Event box

History of the Health Sciences Lecture - Victoria Johnson

Dr. David Hosack, Medicine, and Botany in Hamilton's New York

When: December 3, 2018: Lecture at 6pm followed by a reception.

Where: Conference Room 103-A, the Knowledge Center at the Augustus C. Long Health Sciences Library, Lobby Level, Hammer Building, 701 West 168th St. at Ft.

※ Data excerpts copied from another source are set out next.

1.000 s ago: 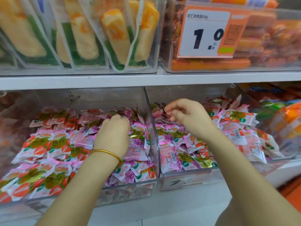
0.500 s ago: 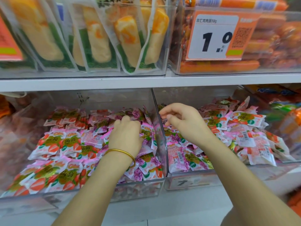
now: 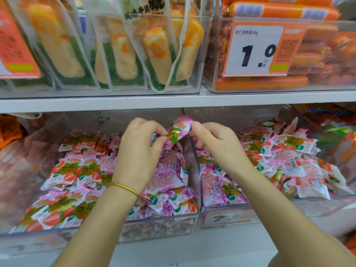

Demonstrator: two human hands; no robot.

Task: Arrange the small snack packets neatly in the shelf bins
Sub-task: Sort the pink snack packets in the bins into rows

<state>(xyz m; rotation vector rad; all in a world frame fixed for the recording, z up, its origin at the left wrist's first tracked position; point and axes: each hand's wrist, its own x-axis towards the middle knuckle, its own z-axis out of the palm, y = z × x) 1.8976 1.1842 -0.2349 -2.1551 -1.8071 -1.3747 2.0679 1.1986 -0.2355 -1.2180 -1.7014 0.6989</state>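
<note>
We pinch one packet (image 3: 179,130) between both hands, left hand (image 3: 142,149) low, right hand (image 3: 210,141) high. It hangs above the divider (image 3: 190,166), long axis from seven to one o'clock. The left bin (image 3: 158,228) lies at seven, nearer the left hand.

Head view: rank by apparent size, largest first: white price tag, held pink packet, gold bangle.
1. white price tag
2. held pink packet, pinched between left hand and right hand
3. gold bangle, thin and partly hidden

Apparent size only; distances differ.
</note>
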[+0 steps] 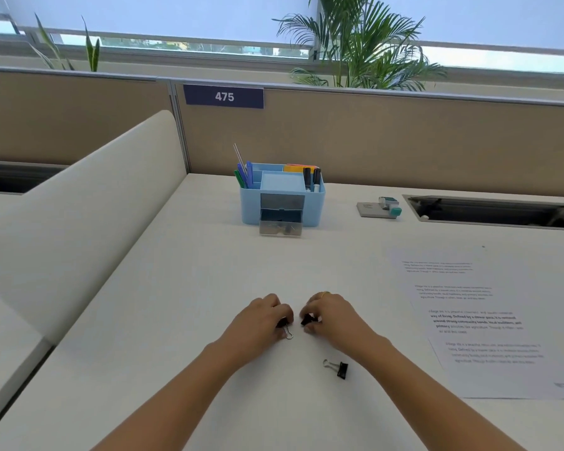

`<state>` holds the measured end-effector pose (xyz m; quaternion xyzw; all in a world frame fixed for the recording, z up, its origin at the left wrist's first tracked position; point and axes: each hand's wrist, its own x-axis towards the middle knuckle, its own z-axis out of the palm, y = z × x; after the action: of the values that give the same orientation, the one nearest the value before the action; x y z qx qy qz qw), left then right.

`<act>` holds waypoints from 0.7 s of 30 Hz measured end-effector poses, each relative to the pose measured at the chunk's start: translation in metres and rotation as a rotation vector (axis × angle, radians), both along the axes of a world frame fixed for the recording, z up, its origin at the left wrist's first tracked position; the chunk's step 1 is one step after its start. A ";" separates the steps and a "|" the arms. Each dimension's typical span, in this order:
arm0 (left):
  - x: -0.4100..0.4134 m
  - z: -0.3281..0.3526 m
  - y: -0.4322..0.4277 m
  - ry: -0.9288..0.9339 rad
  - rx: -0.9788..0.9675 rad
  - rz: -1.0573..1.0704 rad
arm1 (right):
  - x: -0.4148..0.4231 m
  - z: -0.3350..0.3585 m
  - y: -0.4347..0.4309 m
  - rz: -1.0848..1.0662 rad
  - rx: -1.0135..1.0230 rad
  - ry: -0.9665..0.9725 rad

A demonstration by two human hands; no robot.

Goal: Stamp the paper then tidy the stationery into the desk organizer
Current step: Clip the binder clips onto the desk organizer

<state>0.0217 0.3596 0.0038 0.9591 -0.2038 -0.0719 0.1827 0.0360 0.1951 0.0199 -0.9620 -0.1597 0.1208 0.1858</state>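
This is an open-plan office workstation: tan fabric cubicle partitions point(388, 144) with grey metal trim cross the middle of the frame, and a dark blue rectangular plate with the white number 475 point(223, 96) sits at upper centre. The flat white desk point(176, 288) holds a light blue plastic desk organizer point(314, 206) stocked with pens point(246, 175) at centre, a white printed sheet of paper point(476, 320) at right, and a dark recessed cable hatch point(495, 211) at right centre. Green palm fronds point(362, 43) rise before pale window blinds point(176, 14) along the top.
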 end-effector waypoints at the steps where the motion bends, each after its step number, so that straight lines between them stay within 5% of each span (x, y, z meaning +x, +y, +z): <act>1: 0.002 0.001 -0.001 -0.001 0.023 0.001 | 0.002 0.000 0.002 -0.020 -0.002 0.006; 12: 0.016 0.005 -0.003 -0.019 0.054 -0.014 | 0.017 0.010 0.006 -0.074 -0.039 0.202; 21: 0.024 0.008 0.005 0.073 -0.324 0.283 | 0.030 0.012 0.009 -0.107 -0.023 0.241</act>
<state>0.0456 0.3647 0.0113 0.9330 -0.0695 -0.0465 0.3501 0.0656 0.2046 0.0317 -0.9497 -0.0833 0.2272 0.1990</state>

Washington Ave.

Free and open to the public; registration required:

The Columbia University Health Sciences Library is pleased to host Victoria Johnson on December 3 when she will speak about Columbia professor and one of the great scientists of the early United States, David Hosack (1769-1837). 

Johnson’s talk is drawn from her new book American Eden: David Hosack, Botany, and Medicine in the Garden of the Early Republic, which was named a Finalist for the 2018 National Book Award in Nonfiction. When Alexander Hamilton and Aaron Burr met on a dueling ground in July 1804, they chose the same attending physician: David Hosack. Family doctor and friend to both Hamilton and Burr, Hosack is today a shadowy figure at the edge of a famous duel, the great achievements of his life forgotten. In 1801, on twenty acres of farmland, Hosack founded the first public botanical garden in the new nation, amassing a spectacular collection of medicinal, agricultural, and ornamental plants that brought him worldwide praise from the likes of Thomas Jefferson and Sir Joseph Banks.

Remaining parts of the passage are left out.